• _TASK DIRECTIONS_
From the data that follows, report how many lines hold the string "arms", giving only the number.

---

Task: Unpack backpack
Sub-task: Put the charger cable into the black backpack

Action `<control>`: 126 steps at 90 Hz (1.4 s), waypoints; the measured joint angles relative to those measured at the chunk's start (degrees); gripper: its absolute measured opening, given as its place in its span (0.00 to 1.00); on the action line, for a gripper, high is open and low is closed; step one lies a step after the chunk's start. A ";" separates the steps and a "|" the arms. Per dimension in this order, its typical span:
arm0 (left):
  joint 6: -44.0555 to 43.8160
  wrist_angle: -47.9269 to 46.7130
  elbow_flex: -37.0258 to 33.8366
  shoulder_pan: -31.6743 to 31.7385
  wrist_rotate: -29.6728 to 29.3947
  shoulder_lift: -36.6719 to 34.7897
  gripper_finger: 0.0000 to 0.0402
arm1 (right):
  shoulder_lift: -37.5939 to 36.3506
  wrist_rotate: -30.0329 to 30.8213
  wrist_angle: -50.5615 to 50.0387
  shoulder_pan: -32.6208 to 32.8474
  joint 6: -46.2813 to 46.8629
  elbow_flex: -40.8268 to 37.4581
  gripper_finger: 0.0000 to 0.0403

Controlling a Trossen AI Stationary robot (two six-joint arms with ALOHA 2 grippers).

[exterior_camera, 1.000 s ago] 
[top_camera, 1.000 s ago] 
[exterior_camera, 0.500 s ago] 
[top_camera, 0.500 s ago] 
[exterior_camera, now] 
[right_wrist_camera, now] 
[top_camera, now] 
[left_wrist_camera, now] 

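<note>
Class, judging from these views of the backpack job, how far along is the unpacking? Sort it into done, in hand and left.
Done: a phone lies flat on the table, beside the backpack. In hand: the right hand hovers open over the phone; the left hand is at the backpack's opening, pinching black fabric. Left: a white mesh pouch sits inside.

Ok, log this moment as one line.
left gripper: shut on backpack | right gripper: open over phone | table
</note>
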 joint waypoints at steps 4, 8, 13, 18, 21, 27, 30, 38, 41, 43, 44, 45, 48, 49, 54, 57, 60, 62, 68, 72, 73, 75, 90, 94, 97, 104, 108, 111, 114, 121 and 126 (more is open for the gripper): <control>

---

• _YOUR SOLUTION_
2